McCoy: Benson Homer, Ashcraft’s Pitching Help End Losing Streak

By Hal McCoy
Contributing Writer

How in the name of Abner Doubleday did the Cincinnati Reds bring a six-game losing streak to a conclusion Wednesday night in Great Americn Ball Park?

How do you win a game when you get hits in only one inning and nothing in the other seven?

How do you win a game when your last 17 batters make outs?

That, though, was the scenario as the Reds not only brought their losing streak to an end, but also ended San Francisco’s seven-game wining streak, 3-2.

The answer revolves around two names — Will Benson and Graham Ashcraft.

The Reds had only four hits, all in the third inning, with Benson providing the exclamation point with a three-run homer.

Ashcraft escaped two early problems and pitched six innings of two-run, five-hit baseball, then Ian 
Gibaut, Lucas Sims and Alexis Diaz put San Francisco’s bats in cold storage the rest of the way.

Giants starter Ross Stripling retired the first six in order and the Reds didn’t get the ball out of the infield, six ground balls.

Christian Encarnacion-Strand, playing first base in the Reds all-rookie infield (Matt McLain at second, Spencer Steer at third, Elly De La Cruz at short), opened the third with a line single to center.

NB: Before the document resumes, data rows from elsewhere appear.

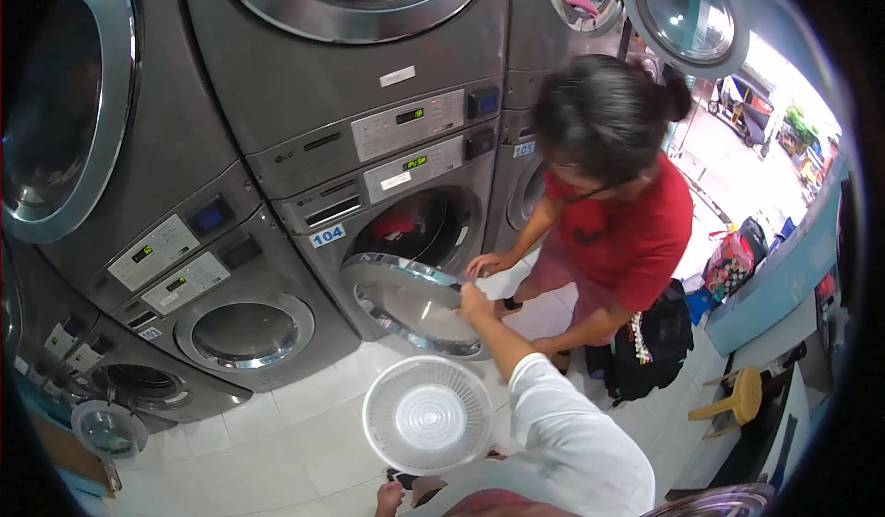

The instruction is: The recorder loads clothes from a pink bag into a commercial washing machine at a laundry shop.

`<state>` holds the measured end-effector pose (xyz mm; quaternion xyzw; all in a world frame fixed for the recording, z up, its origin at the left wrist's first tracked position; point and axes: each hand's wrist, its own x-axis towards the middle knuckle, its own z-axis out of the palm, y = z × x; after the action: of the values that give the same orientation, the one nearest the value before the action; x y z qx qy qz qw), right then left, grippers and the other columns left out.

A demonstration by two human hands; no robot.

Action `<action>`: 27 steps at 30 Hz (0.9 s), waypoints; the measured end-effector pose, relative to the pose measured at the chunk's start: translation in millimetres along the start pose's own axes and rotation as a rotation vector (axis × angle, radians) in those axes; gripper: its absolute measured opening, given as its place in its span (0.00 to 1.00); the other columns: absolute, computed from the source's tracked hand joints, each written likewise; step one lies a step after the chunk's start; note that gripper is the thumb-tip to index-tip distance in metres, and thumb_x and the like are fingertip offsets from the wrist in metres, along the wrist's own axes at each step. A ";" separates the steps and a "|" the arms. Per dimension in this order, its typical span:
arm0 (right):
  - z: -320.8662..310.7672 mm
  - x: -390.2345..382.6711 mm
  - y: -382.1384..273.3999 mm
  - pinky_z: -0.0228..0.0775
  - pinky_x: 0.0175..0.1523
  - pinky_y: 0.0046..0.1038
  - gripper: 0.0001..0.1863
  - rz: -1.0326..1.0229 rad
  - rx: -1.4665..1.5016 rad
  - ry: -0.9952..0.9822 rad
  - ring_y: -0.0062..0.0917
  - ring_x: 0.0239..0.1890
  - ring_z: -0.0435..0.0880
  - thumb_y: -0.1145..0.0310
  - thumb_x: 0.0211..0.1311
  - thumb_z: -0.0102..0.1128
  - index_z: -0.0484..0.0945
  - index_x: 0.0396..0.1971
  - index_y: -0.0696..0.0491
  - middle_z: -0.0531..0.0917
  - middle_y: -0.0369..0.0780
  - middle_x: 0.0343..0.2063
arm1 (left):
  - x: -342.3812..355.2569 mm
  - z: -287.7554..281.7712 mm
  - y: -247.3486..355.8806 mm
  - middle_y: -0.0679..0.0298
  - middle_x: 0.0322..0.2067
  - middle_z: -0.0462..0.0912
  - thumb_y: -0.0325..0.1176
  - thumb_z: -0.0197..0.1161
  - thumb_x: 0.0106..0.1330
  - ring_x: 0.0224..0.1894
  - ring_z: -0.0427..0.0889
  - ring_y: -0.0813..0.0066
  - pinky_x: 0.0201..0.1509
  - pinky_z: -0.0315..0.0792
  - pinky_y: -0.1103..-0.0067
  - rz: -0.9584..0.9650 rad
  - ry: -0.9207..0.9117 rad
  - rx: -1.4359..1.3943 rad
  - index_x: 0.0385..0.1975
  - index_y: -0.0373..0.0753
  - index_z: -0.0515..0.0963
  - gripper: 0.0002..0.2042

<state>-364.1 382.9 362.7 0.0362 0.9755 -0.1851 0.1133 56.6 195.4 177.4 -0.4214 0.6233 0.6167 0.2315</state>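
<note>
My right hand (475, 301), at the end of a white sleeve, grips the rim of a round glass washing machine door (406, 303). The door is swung open from the lower machine (304, 231), and red cloth (398, 222) shows inside its drum. Low in the view, my left hand (390, 496) hangs with its fingers curled, and I see nothing in it. A white plastic laundry basket (373, 416) stands on the floor below the door, with nothing in it.
A person in a red shirt (636, 231) bends beside the door, one hand (493, 264) near its rim. Stacked machines (341, 84) line the wall. Another round door (691, 15) hangs open at upper right. A black bag (659, 351) and a yellow stool (740, 397) are at right.
</note>
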 end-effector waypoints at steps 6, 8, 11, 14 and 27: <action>14.7 -19.6 -6.4 0.60 0.43 0.37 0.15 -0.088 -0.004 -0.011 0.33 0.42 0.69 0.67 0.47 0.45 0.61 0.37 0.52 0.70 0.43 0.37 | -30.8 63.8 -17.3 0.66 0.16 0.71 0.30 0.52 0.51 0.17 0.70 0.79 0.18 0.65 0.84 0.070 0.101 -0.096 0.26 0.32 0.70 0.07; 21.1 -29.9 -5.6 0.59 0.43 0.38 0.17 -0.111 0.015 -0.097 0.35 0.42 0.69 0.68 0.46 0.46 0.59 0.39 0.52 0.69 0.43 0.39 | -41.0 76.3 -32.1 0.66 0.15 0.71 0.29 0.52 0.51 0.16 0.70 0.79 0.17 0.65 0.84 0.064 0.119 -0.102 0.26 0.32 0.70 0.07; 18.0 -60.3 -9.3 0.57 0.44 0.38 0.19 -0.186 0.051 -0.099 0.36 0.43 0.68 0.68 0.46 0.46 0.56 0.41 0.51 0.68 0.43 0.40 | -22.4 78.7 -76.7 0.64 0.23 0.72 0.33 0.53 0.52 0.20 0.71 0.80 0.20 0.65 0.86 0.266 0.083 0.054 0.33 0.34 0.66 0.11; 33.5 -75.1 -5.5 0.57 0.44 0.37 0.19 -0.239 0.119 -0.168 0.35 0.44 0.67 0.69 0.46 0.46 0.55 0.40 0.52 0.68 0.43 0.40 | -60.6 86.2 -50.4 0.65 0.23 0.72 0.33 0.52 0.53 0.20 0.71 0.80 0.18 0.64 0.87 0.179 0.174 0.039 0.32 0.35 0.67 0.11; 69.0 -163.2 -59.3 0.62 0.42 0.33 0.20 -0.317 0.132 -0.238 0.33 0.42 0.68 0.68 0.47 0.45 0.55 0.42 0.53 0.67 0.43 0.39 | -92.5 65.1 38.8 0.62 0.29 0.72 0.33 0.52 0.54 0.26 0.74 0.76 0.26 0.65 0.85 0.334 0.246 0.051 0.38 0.33 0.66 0.14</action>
<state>-197.9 297.7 359.4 -0.1326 0.9344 -0.2672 0.1947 59.8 275.8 265.9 -0.3785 0.7233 0.5745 0.0589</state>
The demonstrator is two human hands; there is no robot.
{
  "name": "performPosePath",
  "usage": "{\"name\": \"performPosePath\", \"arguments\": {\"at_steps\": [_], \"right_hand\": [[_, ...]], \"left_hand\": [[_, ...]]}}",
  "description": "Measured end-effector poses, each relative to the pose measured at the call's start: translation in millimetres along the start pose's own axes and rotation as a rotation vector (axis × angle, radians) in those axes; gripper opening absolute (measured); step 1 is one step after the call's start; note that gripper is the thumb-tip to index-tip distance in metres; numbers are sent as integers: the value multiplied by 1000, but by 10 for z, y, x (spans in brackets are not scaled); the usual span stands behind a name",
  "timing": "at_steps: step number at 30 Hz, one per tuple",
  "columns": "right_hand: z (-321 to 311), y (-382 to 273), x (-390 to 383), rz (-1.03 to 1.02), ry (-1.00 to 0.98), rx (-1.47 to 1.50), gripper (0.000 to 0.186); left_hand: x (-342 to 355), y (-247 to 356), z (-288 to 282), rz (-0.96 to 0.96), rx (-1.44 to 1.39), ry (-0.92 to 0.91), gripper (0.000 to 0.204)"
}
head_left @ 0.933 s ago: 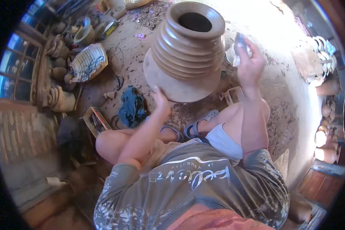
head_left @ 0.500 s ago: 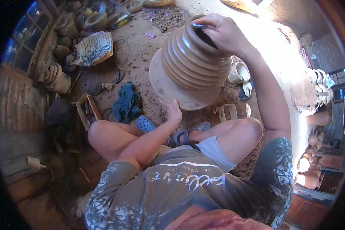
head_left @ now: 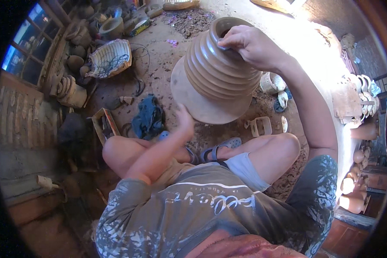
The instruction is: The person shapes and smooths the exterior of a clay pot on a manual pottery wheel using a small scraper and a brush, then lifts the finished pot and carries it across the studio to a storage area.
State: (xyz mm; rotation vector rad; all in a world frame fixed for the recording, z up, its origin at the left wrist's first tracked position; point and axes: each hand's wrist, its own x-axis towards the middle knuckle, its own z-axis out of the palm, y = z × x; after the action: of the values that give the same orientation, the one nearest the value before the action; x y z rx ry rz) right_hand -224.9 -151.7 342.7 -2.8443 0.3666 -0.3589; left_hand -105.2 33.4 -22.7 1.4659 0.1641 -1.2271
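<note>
Ribbed clay pot (head_left: 217,71): large, brown, tilted with its mouth toward the top of the view and its flat base toward the seated person; held above the dirt floor (head_left: 163,64), in front of the person's crossed legs.

Right hand (head_left: 249,45): arm raised and bent at the elbow, reaching up along the right side; the hand lies over the pot's rim, fingers curled together and clamped on the lip, thumb on the outer wall.

Left hand (head_left: 185,122): forearm stretched forward from the knee; the palm presses against the lower edge of the base. The fingers lie against the clay, but whether they are spread cannot be told.

Room around: open floor shows above and left of the pot. Woven basket (head_left: 109,58) stands well apart to the left; blue cloth (head_left: 148,120) lies near the left hand; small white bowls (head_left: 273,84) sit just beside the pot's right edge; a small rectangular frame (head_left: 261,127) lies below them.
</note>
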Motion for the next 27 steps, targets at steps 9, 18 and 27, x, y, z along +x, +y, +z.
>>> {"name": "performPosePath", "arguments": {"at_steps": [9, 18, 27], "right_hand": [[-110, 13, -270, -27, -46, 78, 22], [-235, -61, -285, -153, -21, 187, 26], [-550, 16, -499, -150, -103, 14, 26]], "left_hand": [[374, -79, 95, 140, -57, -43, 69], [1126, 997, -508, 198, 205, 39, 90], [481, 597, -325, 328, 306, -31, 84]]}}
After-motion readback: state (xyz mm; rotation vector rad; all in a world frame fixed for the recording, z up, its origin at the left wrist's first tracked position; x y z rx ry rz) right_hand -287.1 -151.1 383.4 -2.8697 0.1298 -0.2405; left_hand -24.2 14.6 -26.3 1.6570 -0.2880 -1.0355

Tyler Stephenson singled to right-center bringing up baseball’s most productive number nine hitter, Benson, to the plate. He drilled a Stripling slider into the left field seats, his eighth homer and second in two days, to provide his team’s only runs.

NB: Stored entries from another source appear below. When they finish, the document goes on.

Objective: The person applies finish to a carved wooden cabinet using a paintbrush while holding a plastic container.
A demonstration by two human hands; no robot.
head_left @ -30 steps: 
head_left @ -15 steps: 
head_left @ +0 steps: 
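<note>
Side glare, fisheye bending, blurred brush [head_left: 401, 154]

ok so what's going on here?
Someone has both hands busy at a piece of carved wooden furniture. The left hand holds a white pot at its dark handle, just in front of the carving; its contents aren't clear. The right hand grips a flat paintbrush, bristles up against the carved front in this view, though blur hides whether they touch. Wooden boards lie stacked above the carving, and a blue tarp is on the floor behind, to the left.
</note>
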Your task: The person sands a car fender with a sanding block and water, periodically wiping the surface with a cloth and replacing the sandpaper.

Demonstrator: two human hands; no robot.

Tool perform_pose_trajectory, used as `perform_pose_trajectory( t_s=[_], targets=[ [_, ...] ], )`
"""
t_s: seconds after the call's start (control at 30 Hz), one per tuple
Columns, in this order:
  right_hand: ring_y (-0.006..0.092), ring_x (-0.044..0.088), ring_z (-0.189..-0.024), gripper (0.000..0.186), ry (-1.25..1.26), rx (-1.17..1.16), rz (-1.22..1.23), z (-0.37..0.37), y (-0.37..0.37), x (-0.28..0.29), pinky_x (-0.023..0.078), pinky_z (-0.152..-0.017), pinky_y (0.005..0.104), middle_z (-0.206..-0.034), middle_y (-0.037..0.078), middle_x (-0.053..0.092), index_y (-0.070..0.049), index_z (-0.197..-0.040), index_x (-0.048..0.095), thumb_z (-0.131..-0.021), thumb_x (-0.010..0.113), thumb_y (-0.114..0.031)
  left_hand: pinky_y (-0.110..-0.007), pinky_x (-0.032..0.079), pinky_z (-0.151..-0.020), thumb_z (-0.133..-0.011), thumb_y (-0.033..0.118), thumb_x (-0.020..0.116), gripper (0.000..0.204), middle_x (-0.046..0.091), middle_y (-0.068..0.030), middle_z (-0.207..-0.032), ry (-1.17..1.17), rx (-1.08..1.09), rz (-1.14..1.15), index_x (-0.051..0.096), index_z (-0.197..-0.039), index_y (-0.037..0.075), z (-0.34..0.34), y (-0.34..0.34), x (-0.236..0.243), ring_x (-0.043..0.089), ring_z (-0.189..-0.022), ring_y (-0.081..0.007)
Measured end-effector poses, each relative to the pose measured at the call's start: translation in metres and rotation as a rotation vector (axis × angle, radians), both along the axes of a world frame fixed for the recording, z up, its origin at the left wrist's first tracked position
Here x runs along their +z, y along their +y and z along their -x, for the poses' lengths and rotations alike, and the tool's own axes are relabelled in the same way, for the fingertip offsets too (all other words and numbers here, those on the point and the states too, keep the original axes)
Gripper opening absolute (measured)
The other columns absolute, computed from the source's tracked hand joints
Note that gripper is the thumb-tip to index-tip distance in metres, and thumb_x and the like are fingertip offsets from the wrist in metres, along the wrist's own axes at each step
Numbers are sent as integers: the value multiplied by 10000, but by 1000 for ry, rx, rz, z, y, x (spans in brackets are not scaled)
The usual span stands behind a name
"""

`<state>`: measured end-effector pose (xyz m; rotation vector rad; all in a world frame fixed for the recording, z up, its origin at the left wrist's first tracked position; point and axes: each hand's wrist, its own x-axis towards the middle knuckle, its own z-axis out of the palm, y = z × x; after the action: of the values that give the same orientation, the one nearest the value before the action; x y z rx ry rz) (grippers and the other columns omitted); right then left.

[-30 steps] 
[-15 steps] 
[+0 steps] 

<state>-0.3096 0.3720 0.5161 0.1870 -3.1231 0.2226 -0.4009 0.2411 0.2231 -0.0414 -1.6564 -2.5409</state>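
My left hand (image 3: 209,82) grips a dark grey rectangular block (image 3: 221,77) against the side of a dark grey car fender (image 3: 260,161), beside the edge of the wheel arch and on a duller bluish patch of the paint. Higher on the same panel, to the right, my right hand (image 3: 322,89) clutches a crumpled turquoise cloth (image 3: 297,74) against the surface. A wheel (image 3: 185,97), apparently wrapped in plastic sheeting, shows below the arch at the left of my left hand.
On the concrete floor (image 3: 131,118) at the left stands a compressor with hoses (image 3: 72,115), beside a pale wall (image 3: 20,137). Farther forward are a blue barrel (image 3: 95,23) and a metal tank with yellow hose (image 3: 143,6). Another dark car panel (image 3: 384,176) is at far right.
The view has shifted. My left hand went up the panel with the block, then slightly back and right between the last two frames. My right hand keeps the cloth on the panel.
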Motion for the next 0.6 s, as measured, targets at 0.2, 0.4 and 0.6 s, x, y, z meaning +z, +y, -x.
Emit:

TJ Friedl slapped a hustle-double with two outs and that was that, 17 up and 17 down.

Ashcraft’s escape acts came in the second and in the fifth.

Luis Matos led the second with a double and took third on Blake Sabol’s infield single off Ashcraft’s body, putting runners on third and first with no outs. Ashcraft struck out David Villar. And he struck out Brett Wisely while Sabol tried to steal second. Stephenson threw him out. End of inning.

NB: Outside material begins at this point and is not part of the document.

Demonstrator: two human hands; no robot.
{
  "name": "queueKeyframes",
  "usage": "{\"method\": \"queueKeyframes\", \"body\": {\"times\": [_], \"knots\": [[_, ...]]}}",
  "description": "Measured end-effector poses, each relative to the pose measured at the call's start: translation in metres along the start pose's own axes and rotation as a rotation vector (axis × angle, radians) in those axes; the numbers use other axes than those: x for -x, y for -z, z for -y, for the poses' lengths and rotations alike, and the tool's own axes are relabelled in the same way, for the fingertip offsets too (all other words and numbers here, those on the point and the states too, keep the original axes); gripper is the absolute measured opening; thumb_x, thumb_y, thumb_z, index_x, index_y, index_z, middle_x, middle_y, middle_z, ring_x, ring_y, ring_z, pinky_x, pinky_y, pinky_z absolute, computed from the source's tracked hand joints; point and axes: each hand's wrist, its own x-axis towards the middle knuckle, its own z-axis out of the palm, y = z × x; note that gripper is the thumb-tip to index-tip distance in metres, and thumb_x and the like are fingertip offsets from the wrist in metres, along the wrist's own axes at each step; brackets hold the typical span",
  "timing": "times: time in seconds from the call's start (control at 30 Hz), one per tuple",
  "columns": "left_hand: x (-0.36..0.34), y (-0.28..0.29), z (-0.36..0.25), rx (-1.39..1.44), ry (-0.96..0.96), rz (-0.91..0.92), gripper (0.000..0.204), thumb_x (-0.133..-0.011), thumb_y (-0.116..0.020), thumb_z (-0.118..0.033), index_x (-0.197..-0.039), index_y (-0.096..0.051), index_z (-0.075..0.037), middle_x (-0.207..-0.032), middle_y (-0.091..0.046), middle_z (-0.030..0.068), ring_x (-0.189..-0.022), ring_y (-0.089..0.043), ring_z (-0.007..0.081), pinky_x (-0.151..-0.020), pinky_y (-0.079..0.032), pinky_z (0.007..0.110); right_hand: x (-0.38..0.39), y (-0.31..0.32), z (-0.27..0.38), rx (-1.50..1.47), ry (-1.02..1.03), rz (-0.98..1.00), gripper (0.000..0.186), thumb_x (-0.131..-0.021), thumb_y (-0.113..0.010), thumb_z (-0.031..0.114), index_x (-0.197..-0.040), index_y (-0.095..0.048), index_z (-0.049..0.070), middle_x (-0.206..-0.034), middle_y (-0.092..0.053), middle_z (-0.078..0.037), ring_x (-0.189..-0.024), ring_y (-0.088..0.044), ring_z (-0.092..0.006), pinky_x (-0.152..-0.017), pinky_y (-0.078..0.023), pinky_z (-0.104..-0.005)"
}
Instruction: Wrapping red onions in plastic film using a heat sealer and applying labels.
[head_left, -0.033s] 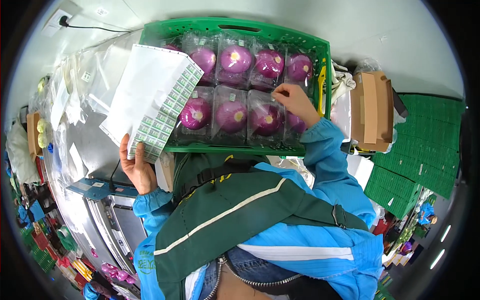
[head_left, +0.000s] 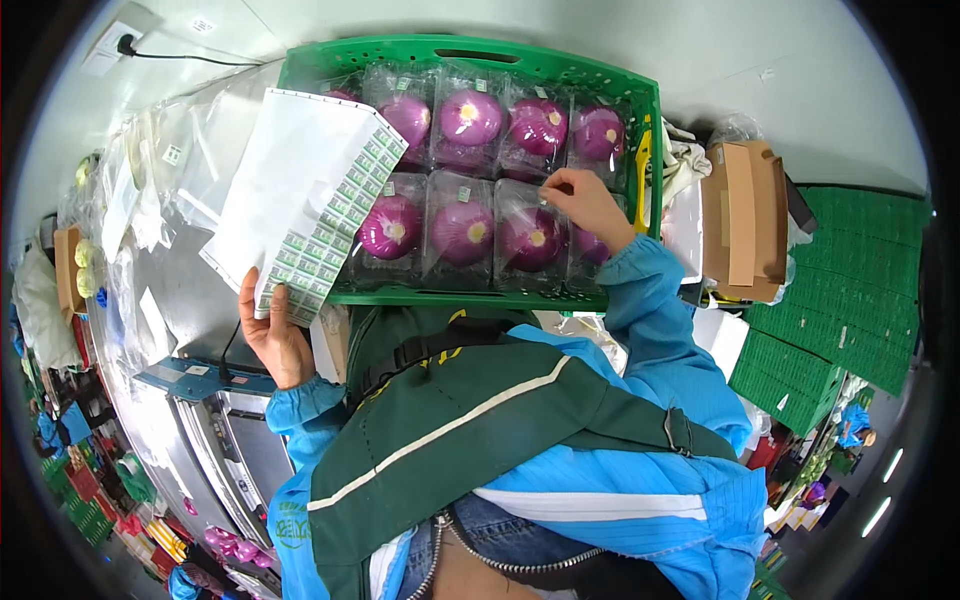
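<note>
In front of me, a green crate (head_left: 430, 297) holds two rows of red onions, each in a clear plastic pack; several packs bear a small green-and-white label near the top. My left hand (head_left: 278, 340) holds a sheet of labels (head_left: 318, 225) by its lower corner. Rows of small green stickers line the right edge of this white sheet, which overlaps the crate's left side. Over the front row, my right hand (head_left: 588, 205) is closed in a pinch, with a tiny pale label at its fingertips, close to the top of an onion pack (head_left: 532, 240). Whether it touches the film I cannot tell.
An open brown cardboard box (head_left: 745, 220) stands right of the crate, with stacked green crates (head_left: 840, 290) beyond. On the left lie a metal work surface (head_left: 190, 285) and clear plastic film (head_left: 130, 210). A black power cable (head_left: 190, 57) runs along the wall.
My right hand has shifted very slightly left and down over the same onion pack. My left hand and the label sheet stay in place.
</note>
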Motion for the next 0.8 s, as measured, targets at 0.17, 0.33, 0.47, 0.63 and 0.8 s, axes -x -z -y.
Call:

Ashcraft filled the bases with no outs in the fifth and wriggled out of it with only one run. He hit Villar with a pitch then walked Wisely on four pitches and walked Casey Schmitt on four pitches, filling them up.

But Encarnacion-Strand started a 3-6-1 double play on which Ashcraft hustled to cover first and take the relay throw. A run scored on the play and Wisley took third. But Ashcraft coaxed an inning-ending pop-up from Mike Yastrzemski.

Ashcraft took the mound for the seventh and gave up a home run to Sabol, cutting the lead to 3-2.
Manager David Bell went to his bullpen and Ian Gibaut went 1-2-3.

Lucas Sims arrived for the eighth and gave up a leadoff single and hit a batter with two outs. He squirmed free by getting Matos to fly to left.

That left it up to closer Alexis Diaz and he made quick work of it with two strikeouts and a game-ending grounder back to the mound for his 27th save and a win for Ashcraft (5-7).

Benson has been one of baseball’s most productive bats after his early-season 1-for-25 that got him a demotion to Class AAA Louisville. Since his return he is hitting .357 with some big hits, none bigger than his homer Wednseday.

“I didn’t think it was going to be enough, to be honest, but it was,” said Benson during a post-game on-the-field interview with Bally Sports Ohio.

“Yes. . .I got a slider in the middle of the plate,” he said of Stripling’s offering. “I was just looking for a good pitch to hit and I wanted to be aggressive on pitches in the middle of the zone. That’s what happened.”

Since his return from his Louisville exile, he has found his name consistently on the lineup card.

“It’s a blessing,” he said. “I want to thank David Bell for trusting me and putting me in the lineup every day and thank myself for going out there and putting my best foot forward.

“Once I see my name in the lineup I’m going to put my best foot forward and go from there,” he added. “I go out there and be aggressive, ready to swing. It’s all about trusting yourself and trusting your mechanics. You can’t really learn when you are passive, especially when you get to this level because these guys are really good.
Benson is good, too, really, really good.

The Reds didn’t gain any ground in their pursuit of the Milwaukee Brewers, who beat Philadelphia Wednesday, 5-3, and remain 2 1/2 games ahead of the Reds in the National League Central.

The Reds (51-46) have played 97 games and 40 have been decided by one-run. Their record in one-run games is 21-19. The Giants, 1 1/2 games behind the Los Angeles Dodgers in the National League Central, are 12-11 in one-run games.